The Secretary of State to the Minister in Guatemala (Des Portes)

No. 291

Sir: With reference to your despatch No. 841 of March 15, 1939 and previous correspondence concerning the controversy between Great Britain and Guatemala over matters relating to the boundary between British Honduras and Guatemala, you are requested to deliver the enclosed memorandum personally to President Ubico. You may inform him that a similar memorandum is being handed to the British Ambassador in Washington.9

Very truly yours,

For the Secretary of State:
Sumner Welles

Memorandum To Be Handed to the President of Guatemala (Ubico)

The Government of the United States has had its attention drawn on a number of occasions to the controversy which has unfortunately existed for many years between the United Kingdom and the Republic of Guatemala over matters relating to the boundary between that country and British Honduras. It is understood that the controversy is concerned primarily with the application and interpretation of the Treaty of 1859 between the two Governments, in which connection it is recalled that an agreement for carrying out certain of the provisions of that Treaty was entered into in 186310 between representatives of the Government of the United Kingdom and of Guatemala, but that it was never ratified by either party.

In October, 1938, the Government of Guatemala published a White Book relating the history of this controversy and giving the texts of [Page 178] documents and official correspondence including notes exchanged at various times between His Majesty’s Government and the Guatemalan Government with respect to the possibility of a settlement. The most recent correspondence on that subject apparently began on February 21, 1933, on which date the British Chargé d’Affaires ad interim in Guatemala City addressed a note to the Guatemalan Minister for Foreign Affairs regarding the desire of His Majesty’s Government that the delimitation of the boundary between British Honduras and Guatemala be undertaken. In the exchange of notes which ensued there was discussed likewise the question of the fulfillment of the provisions of Article 7 of the Treaty of 1859 regarding the establishment of a means of communication between British Honduras and Guatemala City. Unfortunately the two Governments were unable to reach an agreement concerning the questions at issue, and no recent progress appears to have been made toward a settlement.
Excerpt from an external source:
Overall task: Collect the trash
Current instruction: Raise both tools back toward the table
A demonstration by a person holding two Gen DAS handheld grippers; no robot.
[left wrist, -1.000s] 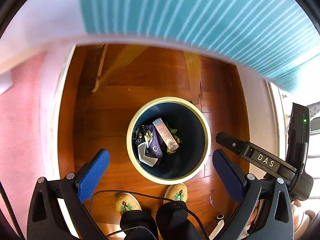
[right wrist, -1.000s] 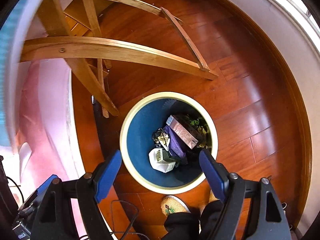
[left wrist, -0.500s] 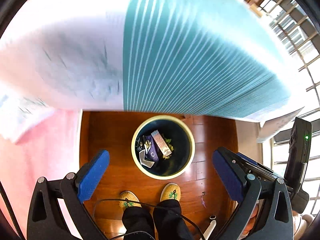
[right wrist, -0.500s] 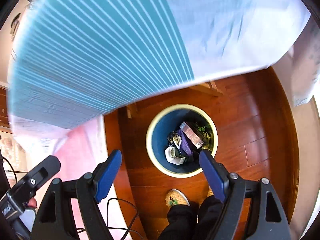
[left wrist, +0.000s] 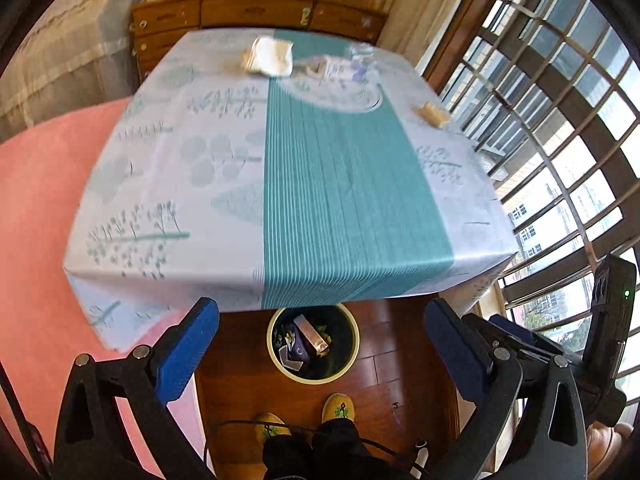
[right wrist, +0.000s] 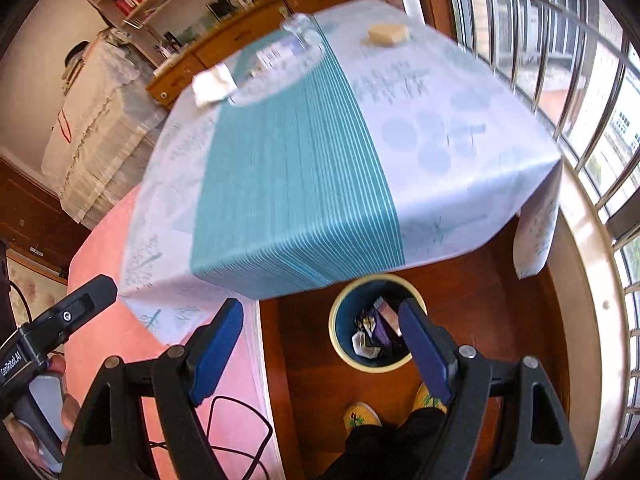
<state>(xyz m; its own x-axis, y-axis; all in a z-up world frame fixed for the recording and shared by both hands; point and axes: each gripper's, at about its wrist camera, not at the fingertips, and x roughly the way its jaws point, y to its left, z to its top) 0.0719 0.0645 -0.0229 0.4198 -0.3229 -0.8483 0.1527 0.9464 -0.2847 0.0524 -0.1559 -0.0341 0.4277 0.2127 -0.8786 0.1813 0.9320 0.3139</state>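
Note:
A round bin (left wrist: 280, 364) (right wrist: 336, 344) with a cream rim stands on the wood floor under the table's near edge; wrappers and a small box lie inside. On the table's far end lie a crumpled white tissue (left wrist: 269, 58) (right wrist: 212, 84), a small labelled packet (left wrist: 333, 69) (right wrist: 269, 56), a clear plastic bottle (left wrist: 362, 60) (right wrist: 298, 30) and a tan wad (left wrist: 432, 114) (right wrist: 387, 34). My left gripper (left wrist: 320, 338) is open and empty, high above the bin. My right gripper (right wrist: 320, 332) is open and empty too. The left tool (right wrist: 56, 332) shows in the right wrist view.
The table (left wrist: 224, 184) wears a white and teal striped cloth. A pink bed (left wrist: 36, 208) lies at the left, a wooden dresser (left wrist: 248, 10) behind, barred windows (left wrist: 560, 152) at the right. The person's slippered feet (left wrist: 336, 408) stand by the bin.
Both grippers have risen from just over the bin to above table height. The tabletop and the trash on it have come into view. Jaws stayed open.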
The Government of the United States naturally has no desire to express any opinion either as to the merits of the issues involved or as to possible methods of adjustment. It has, however, a very genuine interest in the friendly settlement of any dispute the existence of which tends to impair the cordial relations now prevailing in this hemisphere, and it accordingly could but view with the most profound satisfaction the initiation of practical steps toward an equitable solution of the present problem.

During recent years very notable progress has been made in the settlement of boundary disputes in the New World.
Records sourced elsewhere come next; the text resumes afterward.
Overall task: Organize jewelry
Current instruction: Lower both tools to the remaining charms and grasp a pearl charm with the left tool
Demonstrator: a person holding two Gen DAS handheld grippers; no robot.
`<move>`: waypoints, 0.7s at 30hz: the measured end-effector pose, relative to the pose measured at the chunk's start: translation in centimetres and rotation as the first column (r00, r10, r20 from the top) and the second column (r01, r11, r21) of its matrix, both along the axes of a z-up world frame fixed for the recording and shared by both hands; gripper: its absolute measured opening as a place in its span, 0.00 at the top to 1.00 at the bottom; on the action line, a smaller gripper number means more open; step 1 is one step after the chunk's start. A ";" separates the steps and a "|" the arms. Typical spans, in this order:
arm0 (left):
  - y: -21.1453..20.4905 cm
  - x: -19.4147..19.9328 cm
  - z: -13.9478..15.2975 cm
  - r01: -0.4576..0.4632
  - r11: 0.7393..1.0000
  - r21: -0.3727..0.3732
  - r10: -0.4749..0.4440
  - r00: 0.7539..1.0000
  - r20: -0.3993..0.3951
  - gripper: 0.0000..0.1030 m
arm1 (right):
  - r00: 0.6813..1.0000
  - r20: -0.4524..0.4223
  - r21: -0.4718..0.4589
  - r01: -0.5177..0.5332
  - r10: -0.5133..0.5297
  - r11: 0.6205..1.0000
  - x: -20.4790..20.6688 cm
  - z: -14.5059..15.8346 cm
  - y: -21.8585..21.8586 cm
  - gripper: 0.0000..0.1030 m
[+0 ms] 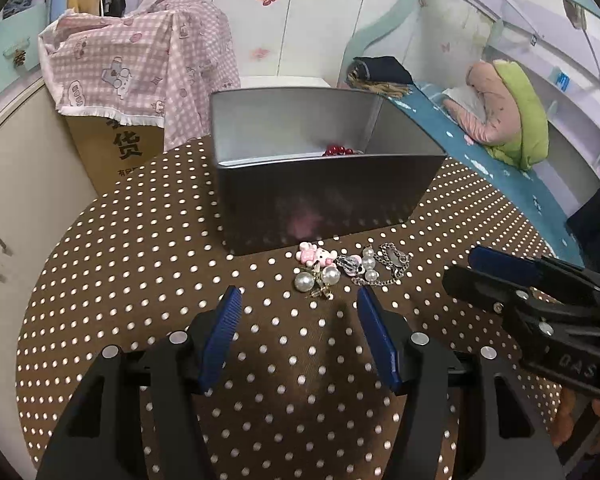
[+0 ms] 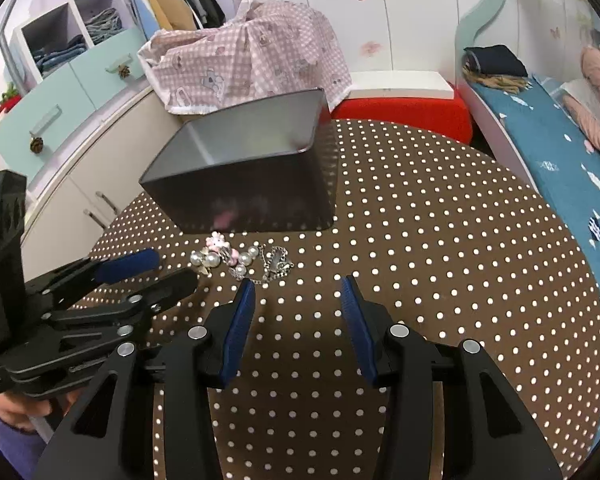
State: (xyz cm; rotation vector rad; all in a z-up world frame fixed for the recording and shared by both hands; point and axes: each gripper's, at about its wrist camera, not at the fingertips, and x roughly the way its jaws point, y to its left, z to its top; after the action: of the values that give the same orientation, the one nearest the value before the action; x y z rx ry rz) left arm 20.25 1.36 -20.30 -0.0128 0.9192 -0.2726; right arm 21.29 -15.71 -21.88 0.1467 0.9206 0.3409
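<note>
A grey metal box (image 1: 320, 196) stands on the brown polka-dot table (image 1: 140, 264); red beads (image 1: 339, 149) lie inside it. In front of the box lies a small pile of jewelry: a pink cat charm (image 1: 316, 255), pearl pieces (image 1: 317, 278) and a silver chain bracelet (image 1: 392, 266). The pile also shows in the right wrist view (image 2: 240, 260), with the box (image 2: 252, 184) behind it. My left gripper (image 1: 298, 300) is open and empty just short of the pile. My right gripper (image 2: 298, 284) is open and empty, right of the pile.
A cardboard box under a pink checked cloth (image 1: 140, 64) stands behind the table on the left. A bed with a blue sheet (image 1: 480, 152) runs along the right. A red stool (image 2: 404, 114) stands behind the table. Cabinets (image 2: 60, 120) line the left.
</note>
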 end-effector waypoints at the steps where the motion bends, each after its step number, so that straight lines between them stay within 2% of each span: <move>1: -0.2 0.2 -0.2 0.001 1.000 0.008 -0.001 1.000 -0.001 0.44 | 1.000 -0.001 0.001 0.000 0.000 1.000 0.0 0.0 0.0 0.57; 7: -0.7 0.8 -0.5 0.006 0.999 0.046 -0.007 1.000 0.019 0.47 | 1.000 -0.001 0.003 -0.002 0.002 1.000 0.3 -0.2 0.0 0.57; 8: -0.7 0.9 -0.5 0.004 0.999 0.051 -0.005 1.000 0.023 0.55 | 1.000 0.001 0.001 -0.004 0.004 1.000 0.4 -0.2 0.1 0.57; 11: -0.8 1.0 -0.6 -0.002 0.997 0.080 -0.001 0.999 0.044 0.71 | 1.000 -0.001 -0.006 -0.012 0.012 1.000 0.7 -0.4 0.4 0.57; 12: -0.8 1.1 -0.6 -0.008 0.997 0.083 0.004 0.999 0.046 0.74 | 1.000 -0.002 -0.006 -0.013 0.013 1.000 0.8 -0.4 0.5 0.57; 13: -0.7 1.1 -0.6 -0.009 0.997 0.082 0.005 0.999 0.047 0.82 | 1.000 -0.002 -0.007 -0.014 0.014 1.000 0.8 -0.4 0.6 0.57; 21: 1.1 0.4 -0.3 -0.016 0.999 0.028 0.015 1.000 0.026 0.83 | 0.999 0.003 -0.059 -0.045 0.045 0.997 1.2 -0.3 2.6 0.57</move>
State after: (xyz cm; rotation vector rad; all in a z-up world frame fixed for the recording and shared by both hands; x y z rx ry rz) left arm 20.64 2.43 -20.62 0.0093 0.8967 -0.2447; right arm 22.48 -13.15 -22.22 0.0714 0.9299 0.3557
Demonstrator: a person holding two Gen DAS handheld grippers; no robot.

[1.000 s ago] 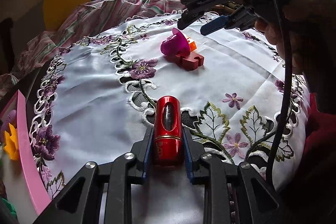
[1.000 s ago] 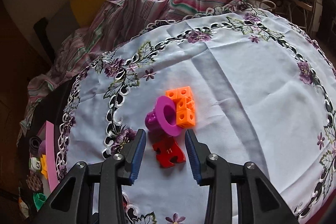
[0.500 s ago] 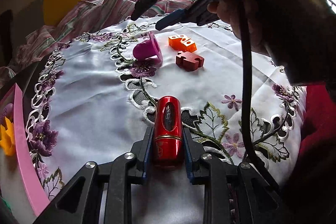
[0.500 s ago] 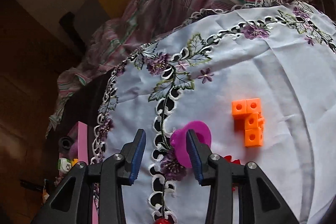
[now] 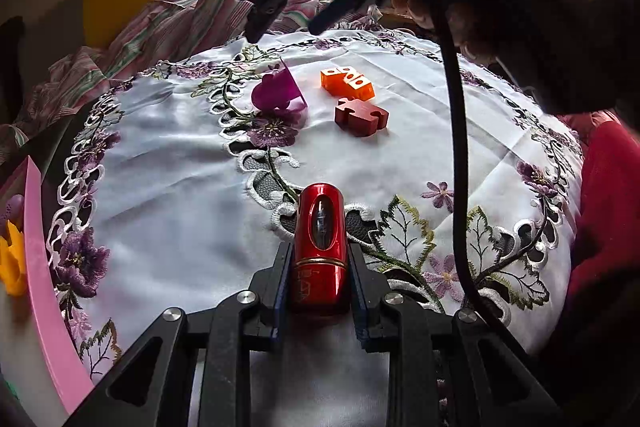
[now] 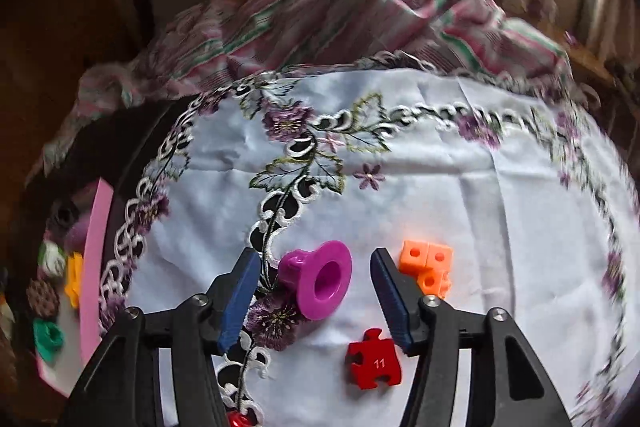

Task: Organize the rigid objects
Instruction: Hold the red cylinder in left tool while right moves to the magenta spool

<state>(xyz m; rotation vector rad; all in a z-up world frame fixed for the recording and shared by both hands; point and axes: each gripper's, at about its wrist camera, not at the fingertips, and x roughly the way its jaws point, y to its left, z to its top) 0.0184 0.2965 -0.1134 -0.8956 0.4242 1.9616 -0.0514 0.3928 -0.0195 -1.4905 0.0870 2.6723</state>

The solution of the Tacna Arica problem13 occurred in 1929 after fifty years of controversy between Chile and Peru. Incidents in the Leticia area between Colombia and Peru brought those countries almost to the verge of hostilities before an amicable settlement was effected in 1934.14 The solution of the Chaco controversy between Bolivia and Paraguay15 was one of the most important achievements for peace during the past year and as a result the relations of the two countries are now on a cordial and satisfactory basis. In 1933 the Governments of Guatemala and Honduras accepted a mutually satisfactory arbitral settlement of their frontier, which has since been delimited.16 Although territorial problems still exist as between Peru and Ecuador,17 and between Nicaragua and Honduras, these controversies have recently been the subject of amicable negotiation, giving rise to the hope that final settlements may not be impossible of attainment.

[Page 179]

The Government of the United States would look with especial pleasure upon a renewal of efforts on the part of the Governments of Great Britain and Guatemala to obtain a satisfactory adjustment of the problems relating to the British Honduras-Guatemala frontier, and it is the earnest hope of the Government of the United States that steps in that direction may be undertaken at an early date. A friendly solution of this long-standing controversy would be a signal example, particularly timely in view of present world conditions, of the value of the pacific method of settlement of international differences.

A similar memorandum is being transmitted to the British Government.

  1. Handed by the Under Secretary of State to the British Ambassador, June 15.
  2. For text of the convention signed August 5, 1863, between the Plenipotentiaries of Guatemala and of Her Britannic Majesty to give compliance to article VII of the convention of April 30, 1859, see Guatemala, White Book, p. 245.
  3. See Foreign Relations, 1929, vol. i, pp. 720 ff.
  4. See ibid., 1934, vol. iv, pp. 321 ff.
  5. See ibid., 1938, vol. v, pp. 89 ff.
  6. See ibid., 1932, vol. v, pp. 372 ff.
  7. See pp. 141 ff.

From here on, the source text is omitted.